Prompt ▸
Below this line are records; transcribe exactly the lines between the one holding "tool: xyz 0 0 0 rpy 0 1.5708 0" and the one holding "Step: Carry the", inclusive, and omit the pictures.

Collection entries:

----

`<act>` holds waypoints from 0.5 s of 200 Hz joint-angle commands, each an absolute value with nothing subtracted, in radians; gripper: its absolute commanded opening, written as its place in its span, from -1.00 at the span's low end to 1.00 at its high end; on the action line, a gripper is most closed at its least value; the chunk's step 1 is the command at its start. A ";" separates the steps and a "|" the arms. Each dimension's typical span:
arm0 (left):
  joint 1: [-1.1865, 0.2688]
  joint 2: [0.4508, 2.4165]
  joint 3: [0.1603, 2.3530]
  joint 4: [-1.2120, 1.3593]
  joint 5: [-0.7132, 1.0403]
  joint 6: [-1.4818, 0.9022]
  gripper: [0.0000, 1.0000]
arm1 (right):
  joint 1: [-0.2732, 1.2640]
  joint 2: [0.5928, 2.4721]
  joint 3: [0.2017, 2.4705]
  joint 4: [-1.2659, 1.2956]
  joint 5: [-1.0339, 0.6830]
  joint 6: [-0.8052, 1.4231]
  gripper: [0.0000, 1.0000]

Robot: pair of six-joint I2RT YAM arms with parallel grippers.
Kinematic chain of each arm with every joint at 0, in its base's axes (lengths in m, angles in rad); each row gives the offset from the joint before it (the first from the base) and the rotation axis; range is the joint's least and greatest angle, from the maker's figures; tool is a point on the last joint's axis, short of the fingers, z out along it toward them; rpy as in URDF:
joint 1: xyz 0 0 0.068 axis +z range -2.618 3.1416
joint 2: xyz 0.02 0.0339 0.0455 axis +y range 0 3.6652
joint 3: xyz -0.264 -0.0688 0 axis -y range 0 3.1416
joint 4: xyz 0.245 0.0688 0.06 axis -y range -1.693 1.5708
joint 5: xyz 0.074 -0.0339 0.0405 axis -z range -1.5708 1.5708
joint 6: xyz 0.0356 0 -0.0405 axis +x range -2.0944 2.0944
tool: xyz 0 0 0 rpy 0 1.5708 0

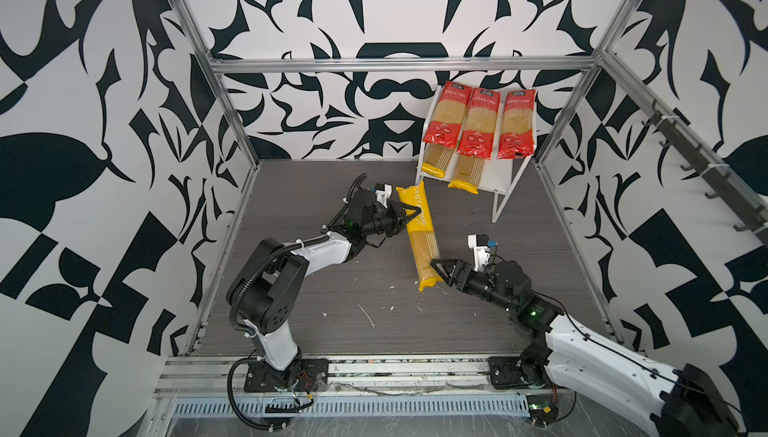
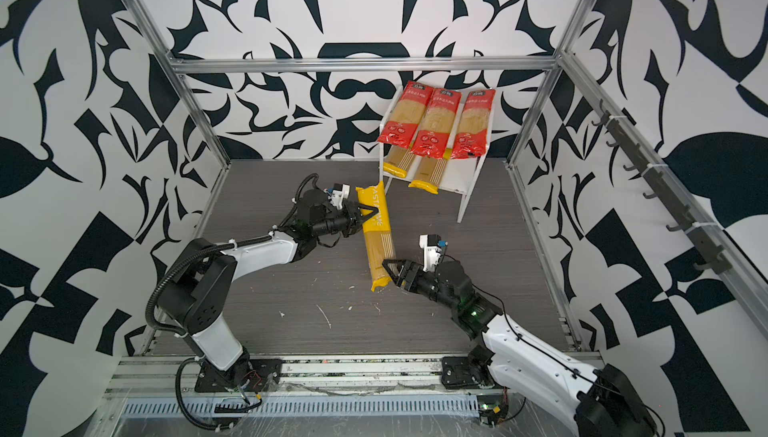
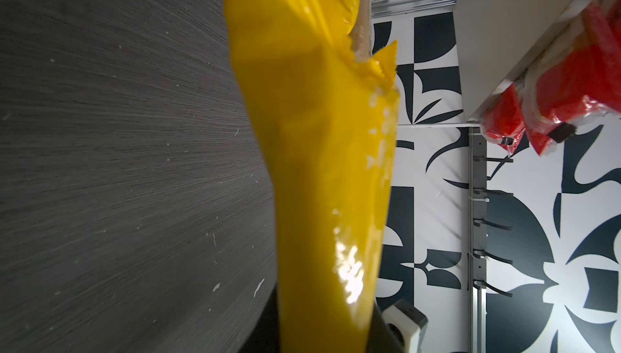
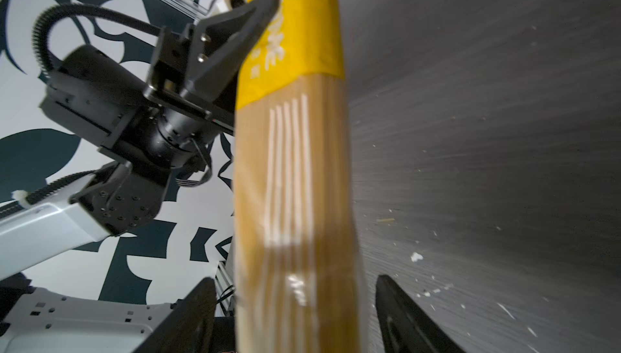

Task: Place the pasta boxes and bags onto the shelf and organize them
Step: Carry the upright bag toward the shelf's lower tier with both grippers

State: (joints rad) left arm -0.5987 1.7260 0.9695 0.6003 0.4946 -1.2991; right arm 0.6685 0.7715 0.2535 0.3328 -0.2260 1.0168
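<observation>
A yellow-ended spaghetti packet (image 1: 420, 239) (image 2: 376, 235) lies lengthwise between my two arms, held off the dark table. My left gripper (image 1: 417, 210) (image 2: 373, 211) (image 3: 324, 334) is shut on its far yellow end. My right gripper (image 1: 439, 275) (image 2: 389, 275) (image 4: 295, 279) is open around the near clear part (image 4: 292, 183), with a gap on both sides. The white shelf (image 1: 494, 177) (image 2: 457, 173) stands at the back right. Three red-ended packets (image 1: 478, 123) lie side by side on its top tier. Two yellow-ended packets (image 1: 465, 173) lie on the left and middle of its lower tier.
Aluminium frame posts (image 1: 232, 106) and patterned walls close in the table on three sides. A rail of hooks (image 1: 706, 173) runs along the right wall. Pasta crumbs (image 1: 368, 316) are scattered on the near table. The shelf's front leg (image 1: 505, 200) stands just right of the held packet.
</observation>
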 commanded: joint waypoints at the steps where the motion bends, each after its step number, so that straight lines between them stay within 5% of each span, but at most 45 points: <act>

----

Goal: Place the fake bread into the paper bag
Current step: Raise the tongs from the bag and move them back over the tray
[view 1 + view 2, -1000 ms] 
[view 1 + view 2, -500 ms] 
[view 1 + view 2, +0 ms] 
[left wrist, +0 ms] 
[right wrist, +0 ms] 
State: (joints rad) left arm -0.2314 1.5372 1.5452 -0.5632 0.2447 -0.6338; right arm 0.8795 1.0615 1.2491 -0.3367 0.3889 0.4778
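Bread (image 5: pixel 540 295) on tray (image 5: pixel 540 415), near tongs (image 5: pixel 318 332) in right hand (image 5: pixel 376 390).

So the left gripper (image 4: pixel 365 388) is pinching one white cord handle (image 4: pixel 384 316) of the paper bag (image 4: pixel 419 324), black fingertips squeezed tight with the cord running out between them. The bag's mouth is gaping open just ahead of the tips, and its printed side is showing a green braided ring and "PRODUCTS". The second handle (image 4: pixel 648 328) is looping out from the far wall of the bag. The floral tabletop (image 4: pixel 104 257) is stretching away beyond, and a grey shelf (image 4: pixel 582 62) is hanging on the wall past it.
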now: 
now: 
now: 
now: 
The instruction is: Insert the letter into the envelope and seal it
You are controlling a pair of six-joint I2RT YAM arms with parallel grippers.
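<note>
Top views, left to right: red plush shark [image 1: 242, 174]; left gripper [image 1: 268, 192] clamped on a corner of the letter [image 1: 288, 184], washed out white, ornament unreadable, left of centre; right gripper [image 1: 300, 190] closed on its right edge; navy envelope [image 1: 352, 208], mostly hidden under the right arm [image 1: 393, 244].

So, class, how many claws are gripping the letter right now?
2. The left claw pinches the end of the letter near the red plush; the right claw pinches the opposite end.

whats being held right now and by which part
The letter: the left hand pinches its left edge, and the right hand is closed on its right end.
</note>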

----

Reply ▸
tool: xyz 0 0 0 rpy 0 1.5708 0


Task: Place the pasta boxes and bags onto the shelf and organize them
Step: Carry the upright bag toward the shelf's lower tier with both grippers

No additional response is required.